▶ **Assignment**: Could you return the full listing below exactly as it appears?

▶ **Given material**:

☆ ☆ ☆ ☆ ☆

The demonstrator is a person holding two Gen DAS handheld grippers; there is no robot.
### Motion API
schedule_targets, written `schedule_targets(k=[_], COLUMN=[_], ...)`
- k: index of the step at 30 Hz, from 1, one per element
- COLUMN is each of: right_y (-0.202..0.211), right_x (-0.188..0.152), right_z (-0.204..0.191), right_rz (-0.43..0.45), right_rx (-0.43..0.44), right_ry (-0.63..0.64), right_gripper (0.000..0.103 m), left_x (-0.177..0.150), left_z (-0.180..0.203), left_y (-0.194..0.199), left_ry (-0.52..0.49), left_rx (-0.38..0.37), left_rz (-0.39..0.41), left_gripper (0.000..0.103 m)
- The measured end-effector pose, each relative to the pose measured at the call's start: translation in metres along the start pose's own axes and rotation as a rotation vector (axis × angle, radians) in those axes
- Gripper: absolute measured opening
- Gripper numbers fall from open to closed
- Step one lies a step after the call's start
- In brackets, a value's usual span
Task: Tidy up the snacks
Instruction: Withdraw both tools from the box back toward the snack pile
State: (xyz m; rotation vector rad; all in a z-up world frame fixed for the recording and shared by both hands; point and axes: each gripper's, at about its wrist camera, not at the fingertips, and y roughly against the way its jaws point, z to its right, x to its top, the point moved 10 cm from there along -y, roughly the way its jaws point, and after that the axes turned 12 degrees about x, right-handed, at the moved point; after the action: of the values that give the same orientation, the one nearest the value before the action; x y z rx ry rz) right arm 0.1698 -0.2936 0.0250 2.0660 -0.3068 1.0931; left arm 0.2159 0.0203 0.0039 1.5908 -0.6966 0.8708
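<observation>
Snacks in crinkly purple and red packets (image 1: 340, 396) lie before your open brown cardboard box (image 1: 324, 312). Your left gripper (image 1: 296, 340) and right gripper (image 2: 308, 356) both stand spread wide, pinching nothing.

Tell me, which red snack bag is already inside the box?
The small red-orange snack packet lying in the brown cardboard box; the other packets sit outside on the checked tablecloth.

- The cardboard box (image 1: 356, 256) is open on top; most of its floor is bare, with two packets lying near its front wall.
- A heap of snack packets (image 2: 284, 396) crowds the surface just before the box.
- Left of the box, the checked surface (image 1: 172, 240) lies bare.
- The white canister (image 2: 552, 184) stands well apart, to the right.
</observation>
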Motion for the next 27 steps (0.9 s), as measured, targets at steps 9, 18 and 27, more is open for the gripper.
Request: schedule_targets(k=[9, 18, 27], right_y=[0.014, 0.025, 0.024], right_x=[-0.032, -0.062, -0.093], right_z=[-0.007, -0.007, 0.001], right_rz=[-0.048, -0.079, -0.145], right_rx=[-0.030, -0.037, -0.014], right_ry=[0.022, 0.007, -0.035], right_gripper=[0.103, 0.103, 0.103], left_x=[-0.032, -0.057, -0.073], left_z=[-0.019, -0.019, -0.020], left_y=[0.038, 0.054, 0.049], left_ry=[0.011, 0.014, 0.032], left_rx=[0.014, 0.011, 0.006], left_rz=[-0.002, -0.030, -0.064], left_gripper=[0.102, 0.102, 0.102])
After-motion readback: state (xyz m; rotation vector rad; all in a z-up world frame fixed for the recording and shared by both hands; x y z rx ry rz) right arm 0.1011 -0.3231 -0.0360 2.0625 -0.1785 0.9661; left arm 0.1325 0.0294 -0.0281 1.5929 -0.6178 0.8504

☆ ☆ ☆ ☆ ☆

▶ **Answer space**:
The demonstrator is a person holding two Gen DAS handheld grippers; there is no robot.
### Motion API
schedule_targets, written `schedule_targets(k=[_], COLUMN=[_], ...)`
- k: index of the step at 30 Hz, from 1, one per element
- COLUMN is each of: right_y (-0.202..0.211), right_x (-0.188..0.152), right_z (-0.204..0.191), right_rz (-0.43..0.45), right_rx (-0.43..0.44), right_ry (-0.63..0.64), right_gripper (0.000..0.103 m), left_x (-0.177..0.150), left_z (-0.180..0.203), left_y (-0.194..0.199), left_ry (-0.52..0.49), left_rx (-0.38..0.37), left_rz (-0.39..0.41), left_gripper (0.000..0.103 m)
- The measured end-effector pose, each relative to the pose measured at the call's start: translation in metres along the start pose's own axes and rotation as a rotation vector (axis × angle, radians) in those axes
- Gripper: absolute measured opening
- Gripper numbers fall from open to closed
- Step one lies a step after the call's start
- In brackets, a value's usual span
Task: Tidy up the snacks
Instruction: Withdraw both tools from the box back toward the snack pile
State: (xyz m; rotation vector rad; all in a z-up world frame fixed for the recording and shared by both hands; point and axes: each gripper's, at about its wrist camera, not at the fingertips, and y roughly against the way its jaws point, z to its right, x to its top, the point moved 10 cm from there along -y, roughly the way its jaws point, and after that the axes turned 12 degrees about x, right-handed, at the moved point; after the action: of the values that give the same orientation, the one nearest the value before the action; x y z rx ry rz) right arm 0.1698 -0.2936 0.0250 2.0660 -0.3068 1.0931; left arm 0.2159 0.0203 0.0039 1.5908 -0.6966 0.8708
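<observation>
Snacks in crinkly purple and red packets (image 1: 340, 396) lie before your open brown cardboard box (image 1: 324, 312). Your left gripper (image 1: 296, 340) and right gripper (image 2: 308, 356) both stand spread wide, pinching nothing.

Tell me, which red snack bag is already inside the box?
The small red-orange snack packet lying in the brown cardboard box; the other packets sit outside on the checked tablecloth.

- The cardboard box (image 1: 356, 256) is open on top; most of its floor is bare, with two packets lying near its front wall.
- A heap of snack packets (image 2: 284, 396) crowds the surface just before the box.
- Left of the box, the checked surface (image 1: 172, 240) lies bare.
- The white canister (image 2: 552, 184) stands well apart, to the right.
</observation>
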Motion for the next 27 steps (0.9 s), as measured, targets at steps 9, 18 and 27, more is open for the gripper.
Request: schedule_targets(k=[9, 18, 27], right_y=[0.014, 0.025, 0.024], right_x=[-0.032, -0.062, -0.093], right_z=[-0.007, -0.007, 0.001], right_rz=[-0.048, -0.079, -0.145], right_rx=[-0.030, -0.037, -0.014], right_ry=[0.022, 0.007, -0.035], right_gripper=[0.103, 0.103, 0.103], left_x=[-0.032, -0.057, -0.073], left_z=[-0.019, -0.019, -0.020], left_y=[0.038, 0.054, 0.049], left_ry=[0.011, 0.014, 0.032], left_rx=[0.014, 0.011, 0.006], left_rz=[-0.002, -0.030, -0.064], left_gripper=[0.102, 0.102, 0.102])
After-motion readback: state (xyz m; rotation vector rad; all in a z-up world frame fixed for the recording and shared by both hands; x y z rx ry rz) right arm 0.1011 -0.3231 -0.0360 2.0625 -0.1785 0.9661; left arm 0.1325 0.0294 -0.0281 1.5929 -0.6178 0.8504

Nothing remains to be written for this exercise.